**WHAT YOU SHOULD DO**
Please restate each line of the data below exactly. Omit all images.

(PROVIDED MATERIAL)

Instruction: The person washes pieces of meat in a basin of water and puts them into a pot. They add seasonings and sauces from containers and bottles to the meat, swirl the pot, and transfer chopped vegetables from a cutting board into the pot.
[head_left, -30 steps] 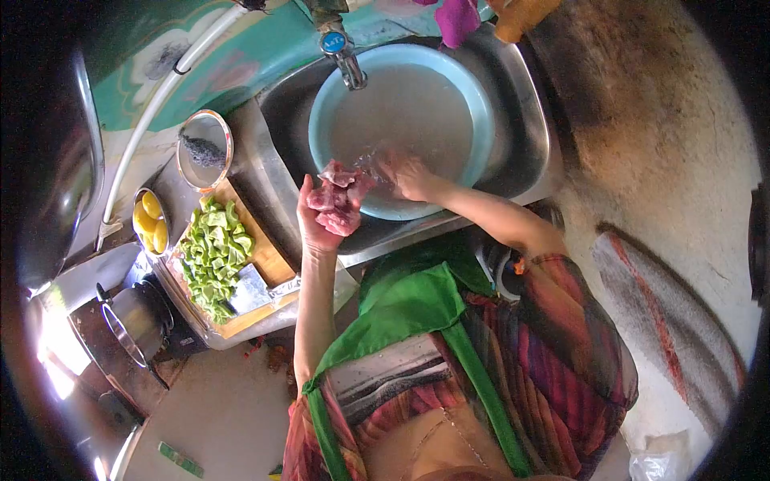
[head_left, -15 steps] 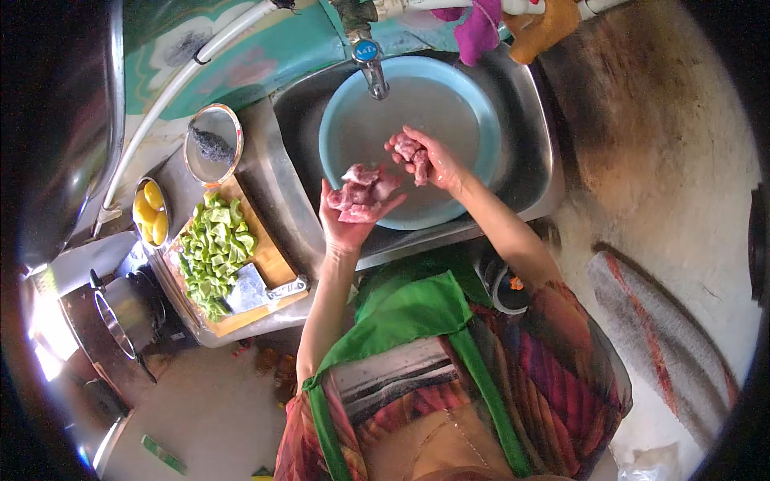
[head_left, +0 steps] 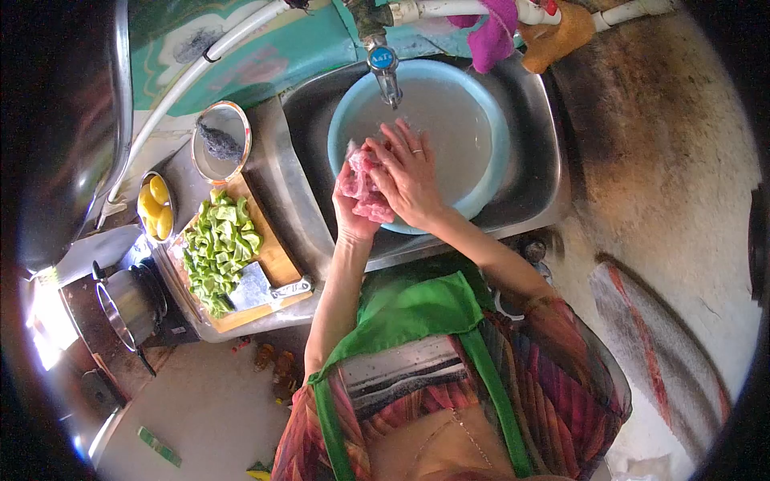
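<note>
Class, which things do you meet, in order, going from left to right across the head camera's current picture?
Pot → chopped green vegetables → raw meat → purple cloth → grey towel.

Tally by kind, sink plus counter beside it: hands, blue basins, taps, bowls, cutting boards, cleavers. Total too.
Hands: 2 (left hand, right hand)
Blue basin: 1
Tap: 1
Bowls: 2 (scrubber bowl, bowl of yellow pieces)
Cutting board: 1
Cleaver: 1
Total: 8
</note>
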Motion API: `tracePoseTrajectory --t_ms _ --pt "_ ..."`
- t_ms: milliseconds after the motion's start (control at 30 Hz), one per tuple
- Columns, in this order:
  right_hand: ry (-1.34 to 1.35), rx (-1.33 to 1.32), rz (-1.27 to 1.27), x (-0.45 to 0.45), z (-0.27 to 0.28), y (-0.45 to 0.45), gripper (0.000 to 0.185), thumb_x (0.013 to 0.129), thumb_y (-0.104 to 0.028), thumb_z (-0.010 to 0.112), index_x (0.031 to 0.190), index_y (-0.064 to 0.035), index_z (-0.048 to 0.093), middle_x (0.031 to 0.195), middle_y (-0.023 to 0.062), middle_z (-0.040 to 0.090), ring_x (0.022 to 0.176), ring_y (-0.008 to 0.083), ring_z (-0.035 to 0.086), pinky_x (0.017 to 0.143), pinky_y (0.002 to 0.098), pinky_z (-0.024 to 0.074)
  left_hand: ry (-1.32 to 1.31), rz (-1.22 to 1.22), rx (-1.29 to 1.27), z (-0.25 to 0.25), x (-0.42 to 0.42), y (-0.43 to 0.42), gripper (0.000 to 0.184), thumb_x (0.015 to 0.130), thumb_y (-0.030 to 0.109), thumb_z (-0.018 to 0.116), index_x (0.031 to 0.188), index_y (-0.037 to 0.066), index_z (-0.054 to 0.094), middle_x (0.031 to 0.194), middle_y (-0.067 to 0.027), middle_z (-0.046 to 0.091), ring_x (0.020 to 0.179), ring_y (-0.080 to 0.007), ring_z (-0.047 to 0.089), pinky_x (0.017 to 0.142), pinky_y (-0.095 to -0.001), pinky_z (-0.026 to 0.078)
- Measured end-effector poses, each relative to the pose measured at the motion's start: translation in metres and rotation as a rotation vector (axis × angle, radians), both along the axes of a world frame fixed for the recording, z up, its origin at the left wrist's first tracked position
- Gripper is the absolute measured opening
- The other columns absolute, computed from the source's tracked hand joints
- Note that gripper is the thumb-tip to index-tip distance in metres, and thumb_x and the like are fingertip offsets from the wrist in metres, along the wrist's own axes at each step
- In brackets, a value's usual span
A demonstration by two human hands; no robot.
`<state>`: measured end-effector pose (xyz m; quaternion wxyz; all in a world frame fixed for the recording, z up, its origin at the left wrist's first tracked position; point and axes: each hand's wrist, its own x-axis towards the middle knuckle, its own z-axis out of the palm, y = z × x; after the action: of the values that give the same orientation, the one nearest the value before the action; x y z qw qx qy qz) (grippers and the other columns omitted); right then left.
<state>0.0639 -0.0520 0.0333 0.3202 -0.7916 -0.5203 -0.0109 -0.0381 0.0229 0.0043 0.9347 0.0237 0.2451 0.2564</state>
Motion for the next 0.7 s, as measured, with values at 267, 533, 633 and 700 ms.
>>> tracePoseTrajectory --t_ms 267,533,633,700 --pt "0.738 -0.481 0.007 0.065 -0.083 0.004 0.043 0.087 -0.022 0.05 0.13 -0.0176 0.044 0.128 0.0114 0.048 0.118 0.0325 0.046 0.099 0.0507 0.0323 -0.189 -0.081 -0.145 0.026 -0.04 0.008 0.038 0.091 0.038 0.041 0.114 0.011 0.056 0.132 -0.0138 0.045 0.12 -0.0401 0.041 0.093 -0.0573 0.037" --pt "-0.063 -0.695 0.336 0.005 -0.12 0.048 0.047 0.083 -0.013 0.048 0.129 -0.0046 0.04 0.131 0.0235 0.041 0.117 0.0385 0.044 0.096 0.0498 0.0385 -0.141 0.004 -0.134 0.038 -0.072 0.01 0.04 0.088 0.038 0.046 0.115 0.01 0.056 0.132 -0.0143 0.045 0.119 -0.0418 0.041 0.097 -0.0558 0.033" --pt "-0.114 -0.174 0.303 -0.013 -0.2 0.039 0.051 0.071 -0.021 0.068 0.114 -0.0014 0.048 0.115 0.0212 0.049 0.106 0.0374 0.05 0.084 0.0446 0.047 -0.126 0.012 -0.137 0.034 -0.074 0.005 0.04 0.087 0.037 0.048 0.115 0.01 0.056 0.132 -0.0152 0.046 0.118 -0.0419 0.042 0.097 -0.0556 0.034" --pt "0.101 -0.282 0.338 -0.007 -0.189 0.028 0.046 0.073 -0.02 0.065 0.111 -0.0015 0.049 0.113 0.0209 0.05 0.103 0.0375 0.051 0.081 0.0443 0.0473 -0.073 0.042 -0.192 0.033 -0.074 0.002 0.04 0.087 0.037 0.048 0.114 0.009 0.056 0.131 -0.0158 0.046 0.117 -0.0423 0.042 0.097 -0.0557 0.035"
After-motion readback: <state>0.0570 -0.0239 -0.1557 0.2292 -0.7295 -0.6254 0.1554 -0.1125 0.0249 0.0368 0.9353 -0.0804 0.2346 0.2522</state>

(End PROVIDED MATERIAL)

**SOLVED EXERCISE**
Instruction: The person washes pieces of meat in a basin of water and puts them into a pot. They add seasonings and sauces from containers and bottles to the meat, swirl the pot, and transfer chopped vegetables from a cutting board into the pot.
[head_left, -30 steps] 
[head_left, -15 steps] 
[head_left, +0 steps] 
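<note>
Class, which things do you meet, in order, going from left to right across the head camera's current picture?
Pot → chopped green vegetables → raw meat → purple cloth → grey towel.

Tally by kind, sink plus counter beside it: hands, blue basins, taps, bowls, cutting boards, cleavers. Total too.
Hands: 2 (left hand, right hand)
Blue basin: 1
Tap: 1
Bowls: 2 (scrubber bowl, bowl of yellow pieces)
Cutting board: 1
Cleaver: 1
Total: 8
</note>
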Motion API: `tracePoseTrajectory --t_ms _ --pt "_ ..."`
- t_ms: milliseconds after the motion's start (control at 30 Hz), one per tuple
- Columns, in this order:
  right_hand: ry (-1.34 to 1.35), rx (-1.33 to 1.32), rz (-1.27 to 1.27), x (-0.45 to 0.45), z (-0.27 to 0.28), y (-0.45 to 0.45), gripper (0.000 to 0.185), thumb_x (0.013 to 0.129), thumb_y (-0.104 to 0.028), thumb_z (-0.010 to 0.112), index_x (0.031 to 0.190), index_y (-0.064 to 0.035), index_z (-0.048 to 0.093), middle_x (0.031 to 0.195), middle_y (-0.023 to 0.062), middle_z (-0.040 to 0.090), ring_x (0.022 to 0.176), ring_y (-0.008 to 0.083), ring_z (-0.035 to 0.086), pinky_x (0.017 to 0.143), pinky_y (0.002 to 0.098), pinky_z (-0.024 to 0.074)
  left_hand: ry (-1.32 to 1.31), rz (-1.22 to 1.22), rx (-1.29 to 1.27), z (-0.25 to 0.25), x (-0.42 to 0.42), y (-0.43 to 0.42), gripper (0.000 to 0.184), thumb_x (0.015 to 0.130), thumb_y (-0.030 to 0.109), thumb_z (-0.018 to 0.116), index_x (0.031 to 0.188), index_y (-0.037 to 0.066), index_z (-0.054 to 0.094), middle_x (0.031 to 0.194), middle_y (-0.067 to 0.027), middle_z (-0.046 to 0.091), ring_x (0.020 to 0.179), ring_y (-0.080 to 0.007), ring_z (-0.047 to 0.089), pinky_x (0.017 to 0.142), pinky_y (-0.095 to -0.001), pinky_z (-0.026 to 0.078)
- Measured end-effector poses, each relative to the pose measured at the motion's start: translation in metres and rotation as a rotation vector (axis × angle, radians), both along the axes of a world frame fixed for the recording, z up, its origin at the left wrist's first tracked position
- Gripper is the absolute measured opening
- The other columns absolute, computed from the source's tracked hand joints
- Note that gripper is the thumb-tip to index-tip distance in metres, and thumb_x and the like are fingertip offsets from the wrist in metres, along the wrist's own axes at each step
- In brackets, a value's usual span
A demonstration by two human hands; no robot.
`<state>`: measured end-effector pose (xyz m; quaternion wxyz; all in a world frame fixed for the recording, z up, its origin at the left wrist's first tracked position; point and axes: each hand's wrist, its own x-axis towards the middle knuckle, its own z-axis out of the palm, y = z × x; after the action: of the values that give the same orientation, the one nearest the value before the action; x y z qw qx qy qz) (grippers and the other columns omitted); right then left.
<state>0.0639 -0.0520 0.0333 0.3202 -0.7916 -0.5203 -0.0109 -0.0381 0.0229 0.0043 0.9347 0.0237 0.2451 0.2564</state>
Motion for the next 0.7 s, as measured, with values at 267, 533, 633 and 700 ms.
>>> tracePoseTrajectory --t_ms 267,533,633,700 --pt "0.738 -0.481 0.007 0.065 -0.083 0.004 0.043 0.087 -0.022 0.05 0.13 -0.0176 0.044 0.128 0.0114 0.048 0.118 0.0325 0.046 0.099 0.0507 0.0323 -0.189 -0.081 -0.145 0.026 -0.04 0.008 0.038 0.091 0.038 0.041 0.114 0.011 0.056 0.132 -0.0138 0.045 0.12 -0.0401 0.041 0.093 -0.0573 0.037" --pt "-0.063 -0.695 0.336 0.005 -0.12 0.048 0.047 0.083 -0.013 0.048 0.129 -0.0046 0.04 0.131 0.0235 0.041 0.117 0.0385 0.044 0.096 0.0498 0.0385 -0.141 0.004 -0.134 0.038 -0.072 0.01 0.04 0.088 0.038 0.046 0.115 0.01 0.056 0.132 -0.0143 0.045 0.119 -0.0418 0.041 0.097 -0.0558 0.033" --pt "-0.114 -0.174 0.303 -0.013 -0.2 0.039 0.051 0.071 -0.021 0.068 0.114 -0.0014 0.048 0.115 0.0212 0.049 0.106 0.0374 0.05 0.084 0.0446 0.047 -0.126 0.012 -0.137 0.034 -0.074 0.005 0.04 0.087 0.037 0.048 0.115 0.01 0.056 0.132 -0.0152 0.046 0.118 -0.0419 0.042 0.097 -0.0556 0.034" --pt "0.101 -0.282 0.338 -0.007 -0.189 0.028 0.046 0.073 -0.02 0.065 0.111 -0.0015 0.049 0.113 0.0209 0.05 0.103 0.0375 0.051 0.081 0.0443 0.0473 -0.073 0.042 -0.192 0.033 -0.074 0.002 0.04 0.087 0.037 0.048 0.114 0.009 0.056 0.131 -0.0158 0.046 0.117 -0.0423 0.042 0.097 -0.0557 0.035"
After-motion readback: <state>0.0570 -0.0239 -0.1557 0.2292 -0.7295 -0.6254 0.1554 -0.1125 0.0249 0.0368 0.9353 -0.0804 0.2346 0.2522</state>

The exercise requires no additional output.